PROMPT — Give again, word for word, each line below starting at the one that contains "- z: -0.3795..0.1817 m" and ending at the one that contains "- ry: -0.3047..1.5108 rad".

───── INFORMATION SHOWN

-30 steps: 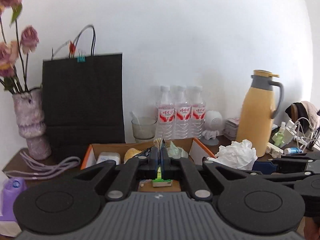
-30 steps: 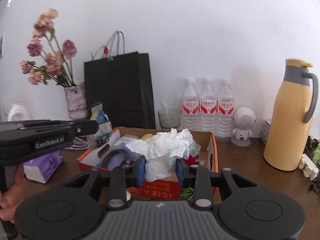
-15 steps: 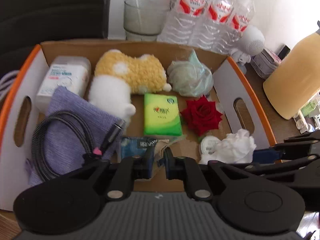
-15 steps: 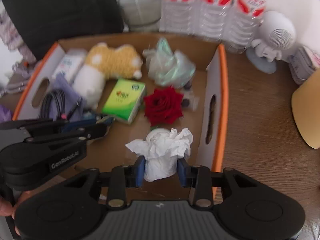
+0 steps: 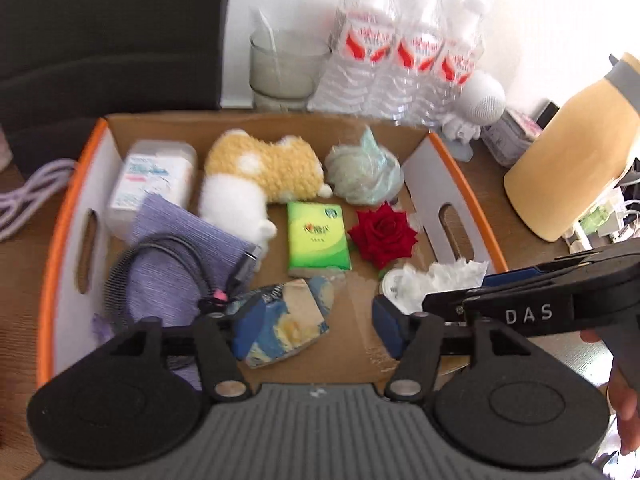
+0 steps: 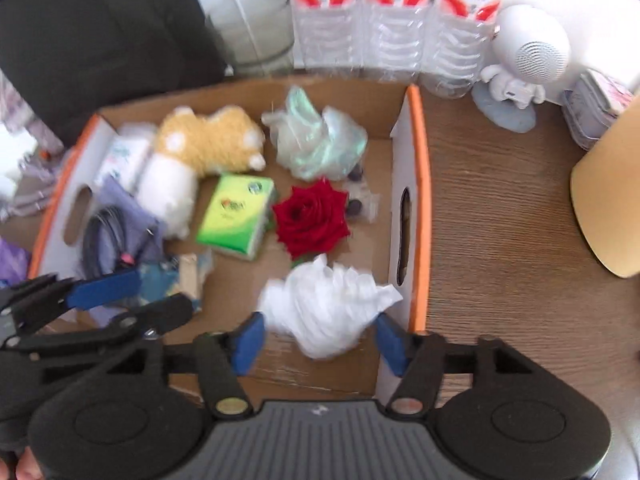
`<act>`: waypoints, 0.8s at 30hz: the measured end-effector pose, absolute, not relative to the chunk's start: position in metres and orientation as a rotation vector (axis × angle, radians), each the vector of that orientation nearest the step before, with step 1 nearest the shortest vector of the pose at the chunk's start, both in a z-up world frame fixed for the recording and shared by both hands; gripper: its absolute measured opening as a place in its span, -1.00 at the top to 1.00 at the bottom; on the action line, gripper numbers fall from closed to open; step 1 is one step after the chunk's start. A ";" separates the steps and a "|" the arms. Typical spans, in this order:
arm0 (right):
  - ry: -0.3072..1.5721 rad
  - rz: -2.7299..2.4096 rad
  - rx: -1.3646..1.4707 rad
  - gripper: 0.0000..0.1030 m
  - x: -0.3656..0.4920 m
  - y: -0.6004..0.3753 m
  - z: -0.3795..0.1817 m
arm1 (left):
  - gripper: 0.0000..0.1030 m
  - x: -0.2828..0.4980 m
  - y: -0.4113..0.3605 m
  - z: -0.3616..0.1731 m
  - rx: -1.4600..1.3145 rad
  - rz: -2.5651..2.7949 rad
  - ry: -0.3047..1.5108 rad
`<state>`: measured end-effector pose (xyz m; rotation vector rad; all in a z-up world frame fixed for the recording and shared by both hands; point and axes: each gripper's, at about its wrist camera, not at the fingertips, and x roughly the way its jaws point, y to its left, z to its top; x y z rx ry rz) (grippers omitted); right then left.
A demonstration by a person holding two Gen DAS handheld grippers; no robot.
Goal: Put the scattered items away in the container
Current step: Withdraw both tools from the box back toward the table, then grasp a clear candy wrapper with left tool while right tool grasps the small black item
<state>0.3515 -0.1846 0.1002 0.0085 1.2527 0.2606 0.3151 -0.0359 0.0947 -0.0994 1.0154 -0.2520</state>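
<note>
Down in the left wrist view, the left gripper [image 5: 312, 326] hangs over the orange-rimmed cardboard box [image 5: 60, 208], its jaws just spread wide. A crumpled blue-and-cream snack packet [image 5: 286, 320] lies on the box floor between them, beside the left blue pad and clear of the right one. Further in lie a green tissue pack [image 5: 318, 242], a red fabric rose [image 5: 383, 235], a yellow-and-white plush toy [image 5: 260, 176], a pale green crumpled bag [image 5: 362, 172], a purple cloth [image 5: 180, 248] with a coiled black cable [image 5: 168, 256], and a white plastic tub [image 5: 150, 178]. The right gripper [image 5: 480, 296] reaches in from the right above a crumpled white tissue [image 5: 444, 278].

Seen from the right wrist, the right gripper [image 6: 318, 340] has likewise just opened its jaws. The tissue [image 6: 326, 308], blurred, sits between the blue pads at the box's near right corner; neither pad presses it. The left gripper [image 6: 132, 296] shows at lower left, over the packet [image 6: 176, 276].
</note>
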 end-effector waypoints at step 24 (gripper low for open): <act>0.355 0.276 -0.053 -0.82 0.155 -0.164 0.127 | -1.00 0.116 -0.004 0.122 0.044 0.038 0.319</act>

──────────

OUTPUT OF THE EXERCISE —
  - z: -0.3795..0.1817 m
arm1 (left):
  - gripper: 0.0000..0.1030 m
  - x: -0.2828..0.4980 m
  - y: -0.4113..0.3605 m
  - z: -0.3616..0.1731 m
  - rx: -1.4600..1.3145 rad
  - rz: -2.5651..2.7949 rad
  - ry: -0.3047..1.5108 rad

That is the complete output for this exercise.